__Directions for this task__: Beginning with the first line below, please restate each line exactly, down to and including the line containing "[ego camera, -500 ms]".

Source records
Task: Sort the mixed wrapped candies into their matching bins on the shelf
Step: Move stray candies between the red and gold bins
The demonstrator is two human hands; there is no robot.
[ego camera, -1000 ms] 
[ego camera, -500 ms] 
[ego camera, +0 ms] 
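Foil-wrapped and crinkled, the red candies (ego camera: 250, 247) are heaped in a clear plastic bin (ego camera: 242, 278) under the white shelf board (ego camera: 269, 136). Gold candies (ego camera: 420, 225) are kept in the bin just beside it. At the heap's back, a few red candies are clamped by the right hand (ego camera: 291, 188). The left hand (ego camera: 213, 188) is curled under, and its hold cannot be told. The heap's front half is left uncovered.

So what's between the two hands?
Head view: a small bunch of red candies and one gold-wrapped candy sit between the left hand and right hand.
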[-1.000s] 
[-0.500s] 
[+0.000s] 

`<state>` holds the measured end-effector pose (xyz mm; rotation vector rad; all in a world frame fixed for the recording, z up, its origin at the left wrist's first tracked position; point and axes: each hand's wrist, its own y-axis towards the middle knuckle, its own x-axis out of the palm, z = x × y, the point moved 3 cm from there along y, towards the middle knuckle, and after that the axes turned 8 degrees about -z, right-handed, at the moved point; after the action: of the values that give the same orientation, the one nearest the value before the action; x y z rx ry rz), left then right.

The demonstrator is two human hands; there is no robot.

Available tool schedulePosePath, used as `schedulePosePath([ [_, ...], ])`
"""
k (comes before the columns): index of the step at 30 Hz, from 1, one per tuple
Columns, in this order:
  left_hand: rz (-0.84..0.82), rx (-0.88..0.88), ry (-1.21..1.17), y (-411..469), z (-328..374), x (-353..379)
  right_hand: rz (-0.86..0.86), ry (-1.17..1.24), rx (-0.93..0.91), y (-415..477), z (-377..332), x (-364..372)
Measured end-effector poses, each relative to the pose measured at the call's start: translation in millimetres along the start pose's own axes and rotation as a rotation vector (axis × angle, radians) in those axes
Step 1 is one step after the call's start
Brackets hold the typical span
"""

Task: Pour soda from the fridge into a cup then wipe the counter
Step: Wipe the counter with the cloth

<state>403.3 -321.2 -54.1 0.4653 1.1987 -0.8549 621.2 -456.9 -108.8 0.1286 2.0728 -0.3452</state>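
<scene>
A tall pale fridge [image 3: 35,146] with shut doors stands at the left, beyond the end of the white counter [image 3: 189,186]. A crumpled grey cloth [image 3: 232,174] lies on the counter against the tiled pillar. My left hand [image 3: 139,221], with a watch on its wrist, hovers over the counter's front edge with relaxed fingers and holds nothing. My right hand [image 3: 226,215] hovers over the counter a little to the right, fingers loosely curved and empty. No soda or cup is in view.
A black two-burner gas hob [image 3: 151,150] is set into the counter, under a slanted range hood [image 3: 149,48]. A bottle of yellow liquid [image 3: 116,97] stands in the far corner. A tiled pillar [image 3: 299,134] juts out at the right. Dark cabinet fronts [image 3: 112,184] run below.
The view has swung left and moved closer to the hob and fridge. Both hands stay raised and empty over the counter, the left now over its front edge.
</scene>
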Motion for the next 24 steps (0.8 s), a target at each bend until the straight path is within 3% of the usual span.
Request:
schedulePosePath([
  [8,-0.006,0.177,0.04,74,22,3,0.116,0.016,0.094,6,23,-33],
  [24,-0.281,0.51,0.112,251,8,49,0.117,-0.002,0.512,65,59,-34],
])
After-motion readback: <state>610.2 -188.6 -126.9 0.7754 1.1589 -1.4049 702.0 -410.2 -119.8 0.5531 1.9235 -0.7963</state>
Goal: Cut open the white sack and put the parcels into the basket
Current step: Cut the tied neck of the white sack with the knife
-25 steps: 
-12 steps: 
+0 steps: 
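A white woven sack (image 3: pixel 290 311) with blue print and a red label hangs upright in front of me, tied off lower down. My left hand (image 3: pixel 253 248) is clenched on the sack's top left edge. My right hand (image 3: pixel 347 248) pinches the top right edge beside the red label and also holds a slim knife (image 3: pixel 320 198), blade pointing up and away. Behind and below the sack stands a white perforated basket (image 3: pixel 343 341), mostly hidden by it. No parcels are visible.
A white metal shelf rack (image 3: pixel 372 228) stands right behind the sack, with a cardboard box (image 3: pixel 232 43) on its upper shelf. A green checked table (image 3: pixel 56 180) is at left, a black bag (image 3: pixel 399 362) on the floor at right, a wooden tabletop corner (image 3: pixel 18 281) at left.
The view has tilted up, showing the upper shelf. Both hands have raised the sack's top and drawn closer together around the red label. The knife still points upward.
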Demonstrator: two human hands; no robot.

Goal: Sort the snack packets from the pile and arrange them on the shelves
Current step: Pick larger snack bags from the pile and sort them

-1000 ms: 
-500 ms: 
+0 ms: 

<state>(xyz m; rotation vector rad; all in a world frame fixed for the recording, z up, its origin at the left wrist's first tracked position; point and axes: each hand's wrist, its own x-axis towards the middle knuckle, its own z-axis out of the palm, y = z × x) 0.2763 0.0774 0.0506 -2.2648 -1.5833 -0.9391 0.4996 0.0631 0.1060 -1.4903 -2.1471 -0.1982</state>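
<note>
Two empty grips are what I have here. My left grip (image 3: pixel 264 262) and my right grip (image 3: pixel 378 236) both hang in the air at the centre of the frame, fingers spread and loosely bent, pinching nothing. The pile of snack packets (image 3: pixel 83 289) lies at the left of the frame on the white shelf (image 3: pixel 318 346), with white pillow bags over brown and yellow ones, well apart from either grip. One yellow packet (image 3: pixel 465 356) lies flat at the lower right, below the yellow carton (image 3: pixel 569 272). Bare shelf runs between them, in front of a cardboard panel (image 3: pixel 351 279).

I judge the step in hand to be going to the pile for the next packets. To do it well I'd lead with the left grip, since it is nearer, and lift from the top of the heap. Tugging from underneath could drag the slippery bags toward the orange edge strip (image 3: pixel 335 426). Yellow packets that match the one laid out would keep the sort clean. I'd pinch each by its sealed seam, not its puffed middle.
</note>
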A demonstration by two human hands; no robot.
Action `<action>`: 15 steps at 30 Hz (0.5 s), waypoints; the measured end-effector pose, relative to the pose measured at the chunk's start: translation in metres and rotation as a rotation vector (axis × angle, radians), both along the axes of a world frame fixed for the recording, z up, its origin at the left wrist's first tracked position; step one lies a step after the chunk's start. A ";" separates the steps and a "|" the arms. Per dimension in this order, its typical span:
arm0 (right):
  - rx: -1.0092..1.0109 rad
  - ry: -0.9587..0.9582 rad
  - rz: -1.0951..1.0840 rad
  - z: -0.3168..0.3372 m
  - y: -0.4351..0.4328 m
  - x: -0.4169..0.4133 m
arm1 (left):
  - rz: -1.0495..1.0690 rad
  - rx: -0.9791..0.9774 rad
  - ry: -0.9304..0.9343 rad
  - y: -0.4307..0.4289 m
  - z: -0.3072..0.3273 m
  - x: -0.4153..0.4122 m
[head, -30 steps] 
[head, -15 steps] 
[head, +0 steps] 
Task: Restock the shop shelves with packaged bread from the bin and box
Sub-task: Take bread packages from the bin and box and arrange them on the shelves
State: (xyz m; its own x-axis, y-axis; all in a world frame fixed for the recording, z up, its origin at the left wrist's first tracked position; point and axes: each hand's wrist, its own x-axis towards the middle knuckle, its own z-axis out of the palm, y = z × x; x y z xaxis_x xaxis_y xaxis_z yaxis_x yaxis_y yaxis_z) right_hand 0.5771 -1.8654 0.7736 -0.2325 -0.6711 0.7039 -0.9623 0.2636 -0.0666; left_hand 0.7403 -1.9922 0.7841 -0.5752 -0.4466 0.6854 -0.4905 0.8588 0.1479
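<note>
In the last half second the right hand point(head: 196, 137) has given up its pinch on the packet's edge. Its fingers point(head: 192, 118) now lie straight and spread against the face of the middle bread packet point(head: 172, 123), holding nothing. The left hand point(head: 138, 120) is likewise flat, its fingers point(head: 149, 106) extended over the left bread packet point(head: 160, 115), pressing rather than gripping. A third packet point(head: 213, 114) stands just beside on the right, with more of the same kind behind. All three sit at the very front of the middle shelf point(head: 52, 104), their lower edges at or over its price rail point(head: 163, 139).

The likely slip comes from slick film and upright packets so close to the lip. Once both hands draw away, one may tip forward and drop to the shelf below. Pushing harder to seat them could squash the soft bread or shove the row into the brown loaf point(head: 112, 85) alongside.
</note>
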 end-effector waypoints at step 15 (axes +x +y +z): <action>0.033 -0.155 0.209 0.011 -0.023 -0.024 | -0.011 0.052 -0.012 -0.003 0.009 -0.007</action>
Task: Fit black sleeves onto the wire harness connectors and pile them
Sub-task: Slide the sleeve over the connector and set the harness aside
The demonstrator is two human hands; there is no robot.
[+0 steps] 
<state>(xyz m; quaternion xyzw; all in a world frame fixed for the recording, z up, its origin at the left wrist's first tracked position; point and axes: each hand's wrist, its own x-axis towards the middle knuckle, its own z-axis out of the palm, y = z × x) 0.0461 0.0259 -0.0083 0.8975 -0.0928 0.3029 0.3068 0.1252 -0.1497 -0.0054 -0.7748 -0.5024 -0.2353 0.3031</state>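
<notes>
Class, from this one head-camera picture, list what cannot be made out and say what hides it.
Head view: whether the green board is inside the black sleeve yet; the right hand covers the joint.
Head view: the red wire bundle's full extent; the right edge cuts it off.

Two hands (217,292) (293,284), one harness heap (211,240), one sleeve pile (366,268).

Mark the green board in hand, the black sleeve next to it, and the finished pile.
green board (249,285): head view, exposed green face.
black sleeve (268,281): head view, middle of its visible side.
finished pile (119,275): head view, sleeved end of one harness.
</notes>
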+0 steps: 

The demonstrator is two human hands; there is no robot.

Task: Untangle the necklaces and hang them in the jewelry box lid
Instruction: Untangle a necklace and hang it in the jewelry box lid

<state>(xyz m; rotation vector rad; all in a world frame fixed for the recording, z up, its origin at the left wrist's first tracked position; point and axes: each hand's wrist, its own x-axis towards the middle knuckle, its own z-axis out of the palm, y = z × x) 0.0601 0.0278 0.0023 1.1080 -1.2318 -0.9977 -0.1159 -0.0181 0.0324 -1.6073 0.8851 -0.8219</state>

__Answer section__:
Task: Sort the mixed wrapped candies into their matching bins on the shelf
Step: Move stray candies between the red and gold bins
The demonstrator is two human hands; there is no robot.
[ego camera, -1000 ms] 
[ego camera, -500 ms] 

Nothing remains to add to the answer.